This week’s Photo of the Week isn’t very pretty, considering that it comes from the Hagia Sophia. The Hagia Sophia was built as a Christian cathedral in 537, under the Byzantine Empire when Istanbul was Constantinople. In the 15th Century, the Ottomans conquered Constantinople and changed its name to Istanbul. They were completely blown away by the Hagia Sophia because of its commanding architecture and outstanding artistic features. Its dome is gigantic and the stonework and layout was like nothing before it. Despite the fact that it was built for a different religion, they kept it around because they couldn’t imagine the city without it. However, since the Ottomans were Muslims, they converted it into a mosque.
This conversion required a few things, including:
- Covering up the mosaics. The Hagia Sophia had mosaics that represented Jesus, Mary, disciples, and other popular figures in Christian art. Although these people appear in the Qur’an also, Islam forbids any art that represents humans. Like I mentioned in an earlier post, even artistic representations of the prophet Mohammed are forbidden.
- The addition of a mihrab. When Muslims pray, they must face Mecca, a city in Saudia Arabia that hosts the holiest mosque in Islam. All other mosques have a decorative area against or carved into a wall in the mosque, which faces Mecca. This is called a mihrab. Needless to say, the cathedral lacked a mihrab.
- The addition of minarets. Minarets are the pointy towers around mosques. They act as an elevated place from which imams (Islamic priests) can broadcast the call to prayer. The Hagia Sophia now has some of the tallest minarets in the world.
After the fall of the Ottoman Empire, the Republic of Turkey decided the Hagia Sophia should no longer be a cathedral or a mosque, but rather a museum. This is the way travelers from around the world see it nowadays.
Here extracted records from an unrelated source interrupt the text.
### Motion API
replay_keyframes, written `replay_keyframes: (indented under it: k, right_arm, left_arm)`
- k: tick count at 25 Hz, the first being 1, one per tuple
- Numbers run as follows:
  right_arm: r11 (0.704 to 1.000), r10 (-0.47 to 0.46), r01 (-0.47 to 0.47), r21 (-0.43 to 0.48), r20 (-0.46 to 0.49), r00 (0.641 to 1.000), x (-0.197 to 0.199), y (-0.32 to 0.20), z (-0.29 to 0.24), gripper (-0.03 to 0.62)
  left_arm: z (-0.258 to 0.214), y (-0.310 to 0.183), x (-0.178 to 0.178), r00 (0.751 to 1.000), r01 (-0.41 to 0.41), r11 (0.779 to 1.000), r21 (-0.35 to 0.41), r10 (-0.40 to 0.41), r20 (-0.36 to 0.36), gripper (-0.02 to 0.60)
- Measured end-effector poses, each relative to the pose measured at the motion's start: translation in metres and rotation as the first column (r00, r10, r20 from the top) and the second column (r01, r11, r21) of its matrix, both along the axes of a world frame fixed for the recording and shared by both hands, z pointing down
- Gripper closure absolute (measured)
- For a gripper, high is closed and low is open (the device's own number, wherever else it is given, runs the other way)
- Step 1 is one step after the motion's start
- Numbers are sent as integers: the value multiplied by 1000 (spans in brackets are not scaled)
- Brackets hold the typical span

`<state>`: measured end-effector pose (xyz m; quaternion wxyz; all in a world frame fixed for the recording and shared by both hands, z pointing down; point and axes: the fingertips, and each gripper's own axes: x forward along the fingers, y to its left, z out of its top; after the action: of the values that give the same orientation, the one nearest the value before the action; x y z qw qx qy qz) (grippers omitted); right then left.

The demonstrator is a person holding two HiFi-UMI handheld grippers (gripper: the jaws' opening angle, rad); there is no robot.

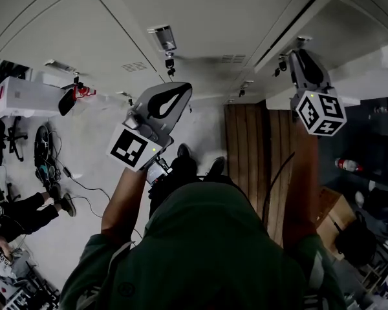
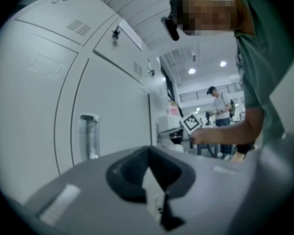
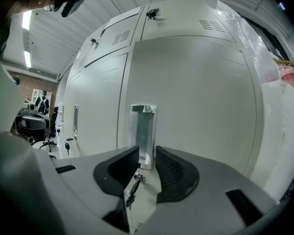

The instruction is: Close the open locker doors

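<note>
Since my right gripper [image 3: 146,155] stands part open, gripping nothing — only a key [image 3: 133,184] between its jaws — this door [image 3: 196,97] looks shut. My left gripper [image 2: 148,153] is closed, empty. Other doors seem flush — little left, I judge.

You face lockers [image 3: 196,106] of smooth matt painted metal with a shinier bare-metal handle [image 3: 143,131], while the pads [image 3: 174,173] of your right gripper [image 3: 147,156] are ribbed matt black.
</note>
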<state>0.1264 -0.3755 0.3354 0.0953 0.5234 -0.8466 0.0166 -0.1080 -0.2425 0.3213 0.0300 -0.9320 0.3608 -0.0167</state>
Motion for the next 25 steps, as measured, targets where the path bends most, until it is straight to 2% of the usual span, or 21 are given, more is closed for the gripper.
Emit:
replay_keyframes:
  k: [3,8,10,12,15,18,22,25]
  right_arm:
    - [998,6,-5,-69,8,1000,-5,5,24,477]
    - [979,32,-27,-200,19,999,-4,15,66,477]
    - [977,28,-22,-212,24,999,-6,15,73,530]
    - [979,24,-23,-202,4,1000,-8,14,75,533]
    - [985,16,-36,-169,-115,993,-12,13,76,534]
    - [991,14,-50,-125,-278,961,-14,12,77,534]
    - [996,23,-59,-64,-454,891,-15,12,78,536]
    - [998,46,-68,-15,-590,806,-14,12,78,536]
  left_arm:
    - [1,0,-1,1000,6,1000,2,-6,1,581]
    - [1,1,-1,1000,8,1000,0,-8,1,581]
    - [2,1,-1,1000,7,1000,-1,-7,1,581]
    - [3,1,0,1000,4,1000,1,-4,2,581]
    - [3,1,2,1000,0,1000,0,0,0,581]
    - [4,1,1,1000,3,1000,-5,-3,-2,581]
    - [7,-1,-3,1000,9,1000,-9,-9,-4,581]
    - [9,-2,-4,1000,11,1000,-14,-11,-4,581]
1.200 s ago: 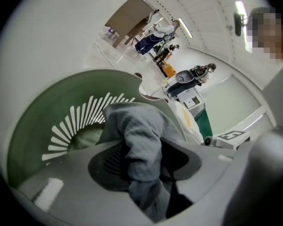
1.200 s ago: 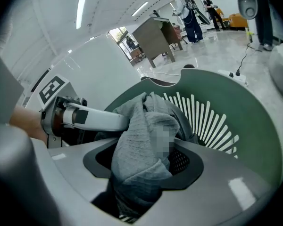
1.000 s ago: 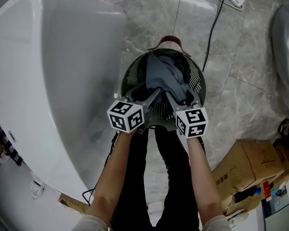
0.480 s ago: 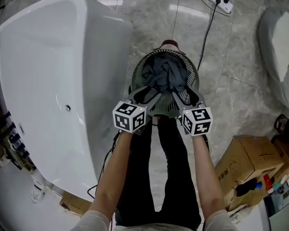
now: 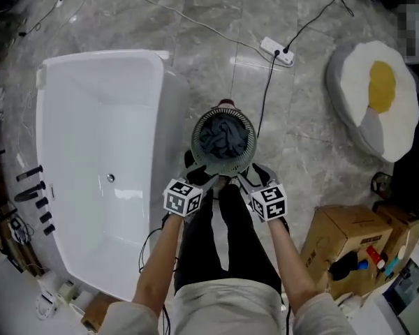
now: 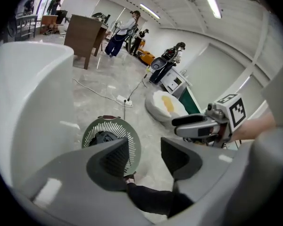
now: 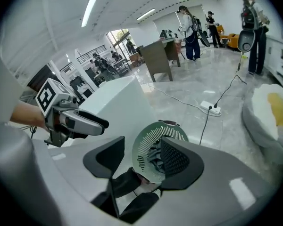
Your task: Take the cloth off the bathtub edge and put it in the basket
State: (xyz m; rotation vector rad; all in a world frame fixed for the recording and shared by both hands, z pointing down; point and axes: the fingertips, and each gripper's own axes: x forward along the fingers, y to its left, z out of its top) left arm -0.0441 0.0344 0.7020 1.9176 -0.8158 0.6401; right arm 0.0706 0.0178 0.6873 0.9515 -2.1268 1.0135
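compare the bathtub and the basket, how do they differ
The bathtub is white and roughly rectangular; the basket is green and round. The bathtub has solid, smooth walls; the basket's wall is slotted. The bathtub looks bare inside apart from its drain; the basket holds a dark cloth. The bathtub is far larger than the basket. Both stand open-topped on the grey stone floor, side by side.

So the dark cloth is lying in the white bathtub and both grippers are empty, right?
Not quite. The head view shows the cloth lying in the basket on the floor beside the bathtub, not in the tub. The left gripper and right gripper are indeed empty, fingers apart.
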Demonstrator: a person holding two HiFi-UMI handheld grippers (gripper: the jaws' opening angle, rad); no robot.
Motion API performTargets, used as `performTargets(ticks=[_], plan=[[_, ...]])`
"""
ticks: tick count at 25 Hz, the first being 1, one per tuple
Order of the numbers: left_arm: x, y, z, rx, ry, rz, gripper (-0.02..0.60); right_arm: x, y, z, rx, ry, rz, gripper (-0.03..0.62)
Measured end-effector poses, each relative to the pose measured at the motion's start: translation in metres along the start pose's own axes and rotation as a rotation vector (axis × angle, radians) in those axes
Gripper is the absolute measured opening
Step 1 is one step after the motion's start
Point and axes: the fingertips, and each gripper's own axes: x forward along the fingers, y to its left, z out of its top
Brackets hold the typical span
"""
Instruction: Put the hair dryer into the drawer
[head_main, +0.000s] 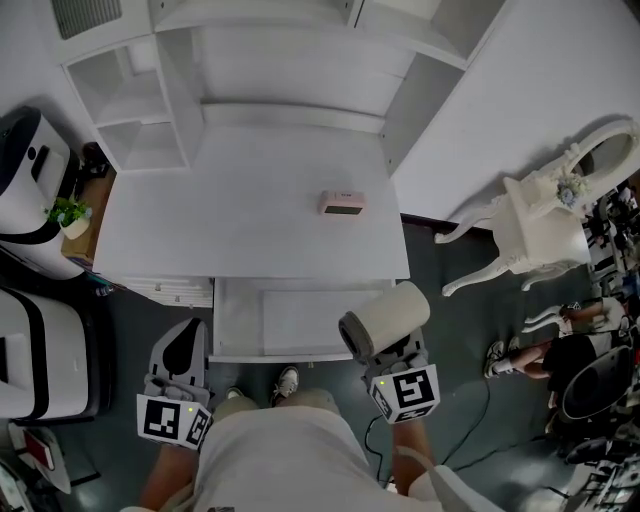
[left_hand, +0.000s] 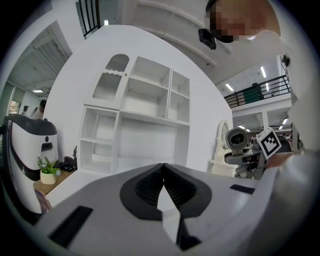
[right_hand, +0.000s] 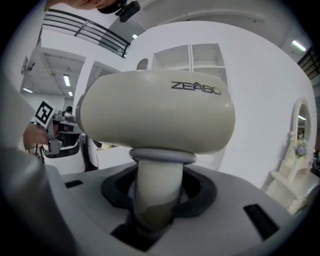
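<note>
Closest, the left gripper (head_main: 184, 347) sits pinched together and empty, off the open drawer's (head_main: 300, 322) front left corner. The right gripper (head_main: 386, 352) clamps the handle of the hair dryer (head_main: 392, 316), whose barrel is over the drawer's front right corner. Farther on, a pink box (head_main: 342, 203) rests toward the desk's (head_main: 220, 225) right edge.

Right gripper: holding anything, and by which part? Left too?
The right gripper holds the hair dryer by its handle, jaws closed on it just under the body. The left gripper holds nothing; its jaws are together.
</note>
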Motion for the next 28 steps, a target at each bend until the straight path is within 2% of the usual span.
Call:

I encourage you to read more about the Hagia Sophia. Here’s a nice, succinct history of it.
Anyway, while it was still under the Byzantine Empire, the Vikings sacked Constantinople. In the process, some punk Viking named Halvdan scratched his name into the marble of the Hagia Sophia. Normally I’d find something like this shameful, but it fits in nicely with the dynamic history of the Hagia Sophia, which has taken on a little character from every major group of people that’s stumbled upon it.